# TASK GOAL
Please give the count of lines below with the string "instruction" in them, and no other words.

# DATASET ENTRIES
*** Begin section ***

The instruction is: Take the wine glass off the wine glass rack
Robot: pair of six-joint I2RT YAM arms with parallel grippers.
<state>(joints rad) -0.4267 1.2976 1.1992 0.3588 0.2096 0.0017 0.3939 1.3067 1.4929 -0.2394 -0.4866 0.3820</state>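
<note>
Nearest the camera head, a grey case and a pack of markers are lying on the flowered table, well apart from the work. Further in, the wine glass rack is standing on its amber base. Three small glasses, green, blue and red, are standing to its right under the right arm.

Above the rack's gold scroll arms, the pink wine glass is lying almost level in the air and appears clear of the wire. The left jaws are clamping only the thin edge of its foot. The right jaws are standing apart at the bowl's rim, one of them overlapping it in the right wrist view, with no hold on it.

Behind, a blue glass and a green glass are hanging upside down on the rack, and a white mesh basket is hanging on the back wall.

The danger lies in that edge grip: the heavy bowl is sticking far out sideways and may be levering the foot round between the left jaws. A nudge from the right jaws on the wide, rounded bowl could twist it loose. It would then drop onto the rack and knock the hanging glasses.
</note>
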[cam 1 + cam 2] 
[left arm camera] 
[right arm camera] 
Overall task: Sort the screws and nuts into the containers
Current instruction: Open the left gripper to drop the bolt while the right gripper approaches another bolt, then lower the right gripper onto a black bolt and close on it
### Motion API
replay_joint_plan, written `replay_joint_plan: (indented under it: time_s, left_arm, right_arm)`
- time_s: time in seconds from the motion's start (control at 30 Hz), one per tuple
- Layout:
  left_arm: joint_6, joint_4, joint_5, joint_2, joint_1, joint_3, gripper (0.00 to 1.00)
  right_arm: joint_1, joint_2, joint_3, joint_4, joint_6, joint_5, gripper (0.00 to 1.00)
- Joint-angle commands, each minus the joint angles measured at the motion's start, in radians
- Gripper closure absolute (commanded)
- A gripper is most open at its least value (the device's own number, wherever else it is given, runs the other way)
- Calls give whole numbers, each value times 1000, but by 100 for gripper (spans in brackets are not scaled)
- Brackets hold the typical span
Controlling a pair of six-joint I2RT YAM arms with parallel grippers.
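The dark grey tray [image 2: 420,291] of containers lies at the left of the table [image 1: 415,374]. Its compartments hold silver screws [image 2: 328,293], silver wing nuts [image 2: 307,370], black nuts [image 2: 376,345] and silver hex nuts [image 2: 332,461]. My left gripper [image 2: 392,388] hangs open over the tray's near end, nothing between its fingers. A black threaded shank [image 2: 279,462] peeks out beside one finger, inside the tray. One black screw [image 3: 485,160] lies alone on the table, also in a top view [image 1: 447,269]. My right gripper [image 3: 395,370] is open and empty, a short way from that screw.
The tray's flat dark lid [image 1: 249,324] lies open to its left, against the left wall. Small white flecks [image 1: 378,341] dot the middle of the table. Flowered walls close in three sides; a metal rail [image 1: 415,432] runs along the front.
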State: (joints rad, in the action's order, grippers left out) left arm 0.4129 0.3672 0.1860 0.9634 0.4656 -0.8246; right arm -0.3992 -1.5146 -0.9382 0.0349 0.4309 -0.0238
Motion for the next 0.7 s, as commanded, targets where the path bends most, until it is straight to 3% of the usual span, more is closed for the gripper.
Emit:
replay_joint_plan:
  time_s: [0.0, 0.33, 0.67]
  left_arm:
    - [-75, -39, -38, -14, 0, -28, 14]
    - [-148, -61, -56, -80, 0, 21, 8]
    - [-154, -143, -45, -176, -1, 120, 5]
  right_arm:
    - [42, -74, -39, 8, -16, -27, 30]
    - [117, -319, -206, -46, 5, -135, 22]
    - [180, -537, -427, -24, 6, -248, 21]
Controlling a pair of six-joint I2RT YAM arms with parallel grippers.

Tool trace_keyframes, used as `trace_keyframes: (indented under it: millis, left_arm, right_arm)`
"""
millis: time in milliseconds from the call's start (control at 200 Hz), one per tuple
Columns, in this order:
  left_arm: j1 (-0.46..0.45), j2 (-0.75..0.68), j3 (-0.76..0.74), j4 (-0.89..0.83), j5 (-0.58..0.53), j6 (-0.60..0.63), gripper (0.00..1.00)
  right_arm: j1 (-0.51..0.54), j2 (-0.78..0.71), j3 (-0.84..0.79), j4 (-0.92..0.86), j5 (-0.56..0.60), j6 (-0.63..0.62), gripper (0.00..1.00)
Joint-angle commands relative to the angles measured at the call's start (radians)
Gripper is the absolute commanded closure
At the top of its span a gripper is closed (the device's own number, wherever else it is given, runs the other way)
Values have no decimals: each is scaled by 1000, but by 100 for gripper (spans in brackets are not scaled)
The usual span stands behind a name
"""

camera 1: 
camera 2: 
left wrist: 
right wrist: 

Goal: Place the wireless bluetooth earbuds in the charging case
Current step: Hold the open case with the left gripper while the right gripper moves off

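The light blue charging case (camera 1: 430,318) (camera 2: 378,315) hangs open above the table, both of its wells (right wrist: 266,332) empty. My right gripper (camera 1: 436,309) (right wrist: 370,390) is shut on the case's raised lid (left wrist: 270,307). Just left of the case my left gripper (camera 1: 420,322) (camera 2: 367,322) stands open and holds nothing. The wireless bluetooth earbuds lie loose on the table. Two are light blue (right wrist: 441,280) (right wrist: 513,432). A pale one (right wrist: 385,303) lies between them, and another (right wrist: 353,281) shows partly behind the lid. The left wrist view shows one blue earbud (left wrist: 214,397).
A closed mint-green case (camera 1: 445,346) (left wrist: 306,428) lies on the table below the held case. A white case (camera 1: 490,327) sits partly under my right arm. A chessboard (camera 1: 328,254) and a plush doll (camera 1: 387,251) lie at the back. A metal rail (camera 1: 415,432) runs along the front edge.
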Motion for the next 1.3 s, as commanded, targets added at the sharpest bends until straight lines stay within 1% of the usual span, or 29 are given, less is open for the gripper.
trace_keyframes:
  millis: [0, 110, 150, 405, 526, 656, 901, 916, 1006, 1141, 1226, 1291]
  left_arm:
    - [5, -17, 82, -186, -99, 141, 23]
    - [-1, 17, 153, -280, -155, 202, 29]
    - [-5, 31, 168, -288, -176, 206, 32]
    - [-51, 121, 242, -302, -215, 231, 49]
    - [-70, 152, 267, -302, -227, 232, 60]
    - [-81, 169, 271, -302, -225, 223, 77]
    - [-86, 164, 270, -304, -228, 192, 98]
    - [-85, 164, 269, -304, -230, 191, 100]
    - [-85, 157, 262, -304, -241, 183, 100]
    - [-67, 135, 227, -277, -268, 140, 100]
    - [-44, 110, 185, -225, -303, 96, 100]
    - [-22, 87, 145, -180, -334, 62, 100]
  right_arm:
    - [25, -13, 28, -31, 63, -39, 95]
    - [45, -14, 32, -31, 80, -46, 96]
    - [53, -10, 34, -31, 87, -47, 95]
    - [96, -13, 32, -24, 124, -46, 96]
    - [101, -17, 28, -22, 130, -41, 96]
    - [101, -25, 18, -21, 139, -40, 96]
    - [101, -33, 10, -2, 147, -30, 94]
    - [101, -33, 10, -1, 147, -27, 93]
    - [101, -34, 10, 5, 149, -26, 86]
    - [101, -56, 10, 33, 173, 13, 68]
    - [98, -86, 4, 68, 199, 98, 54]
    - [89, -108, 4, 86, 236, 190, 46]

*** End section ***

# OUTPUT
2